[sip-comm-dev] [gsoc] news.google.com patch and RSS support objectives for interim report


#1

Hello everybody,
As noted a few times on the list one of the problems of the current
RSS support implementation was the inabilty to retrieve feeds from
news.google.com After a few packet dumps and telnet requests I came to
the conclusion that for some unknown reason the User-Agent Java/x.y.z
(Java/1.6.0) on my machine is blacklisted on the news.google.com
servers, thus every request gets a 403 Forbidden response.
Fixing the problem is just a matter of changing the default User-Agent
ROME is sending along with the HTTP request. I found that the current
version string is just fine, but it can be anything you'd like and
it's not blacklisted :stuck_out_tongue:
I've attached to the mail the patch file. Hope it's OK, as this is my
first patch ever :slight_smile:

On a somewhat different matter I would like to talk a little about the
objectives I set for the interim deadline with Emil and Vincent. Very
briefly these would be:
  1. implementing the favicon contact image (as presented in my SoC
application).
  2. better HTML rendering (right now the information presented is
more or less usable due to a not so friendly rendering / choice of the
representative info)
  3. catching and squishing of any bugs found during 1 and 2 above :slight_smile:

Have a nice day,
Mihai

news.google.com.patch (732 Bytes)


#2

Hi Mihai,

Good catch!
I have tested your patch and it works like a charm.

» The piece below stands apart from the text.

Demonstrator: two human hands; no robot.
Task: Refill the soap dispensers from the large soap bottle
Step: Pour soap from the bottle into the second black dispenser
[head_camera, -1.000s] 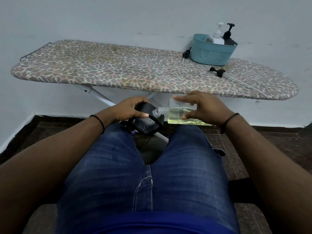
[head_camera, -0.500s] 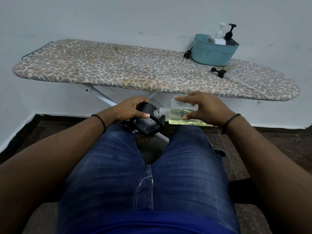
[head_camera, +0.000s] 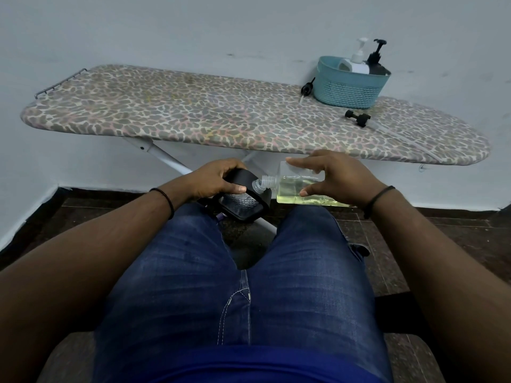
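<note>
clear soap bottle (head_camera: pixel 298 189): yellow liquid, tipped, right hand (head_camera: pixel 337 181) gripping | black dispenser (head_camera: pixel 243 200): left hand (head_camera: pixel 218 179) gripping

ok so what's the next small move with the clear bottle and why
Probably tip the clear bottle a little further: the right hand holds it nearly level, its open neck at the black dispenser in the left hand, and the yellow soap still pools low along its side.

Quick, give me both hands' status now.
Left hand: gripping the black dispenser.
Right hand: holding the clear soap bottle, tipped sideways.
</note>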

It's a good day :slight_smile:

Vincent

PS: It works at least with google, but other RSS flows are still problematic with ROME like: http://www.freenews.fr/feeds/rss.php.

Mihai Balan wrote:

···

Hello everybody,
As noted a few times on the list one of the problems of the current
RSS support implementation was the inabilty to retrieve feeds from
news.google.com After a few packet dumps and telnet requests I came to
the conclusion that for some unknown reason the User-Agent Java/x.y.z
(Java/1.6.0) on my machine is blacklisted on the news.google.com
servers, thus every request gets a 403 Forbidden response.
Fixing the problem is just a matter of changing the default User-Agent
ROME is sending along with the HTTP request. I found that the current
version string is just fine, but it can be anything you'd like and
it's not blacklisted :stuck_out_tongue:
I've attached to the mail the patch file. Hope it's OK, as this is my
first patch ever :slight_smile:

On a somewhat different matter I would like to talk a little about the
objectives I set for the interim deadline with Emil and Vincent. Very
briefly these would be:
1. implementing the favicon contact image (as presented in my SoC
application).
2. better HTML rendering (right now the information presented is
more or less usable due to a not so friendly rendering / choice of the
representative info)
3. catching and squishing of any bugs found during 1 and 2 above :slight_smile:

Have a nice day,
Mihai
------------------------------------------------------------------------

---------------------------------------------------------------------
To unsubscribe, e-mail: dev-unsubscribe@sip-communicator.dev.java.net
For additional commands, e-mail: dev-help@sip-communicator.dev.java.net


#3

Hi Mihai,

Very nice catch indeed!

I've committed your fix (I've only added the program name in the beginning of the UA header) and ack-ed your effort on the Team and Contributors page.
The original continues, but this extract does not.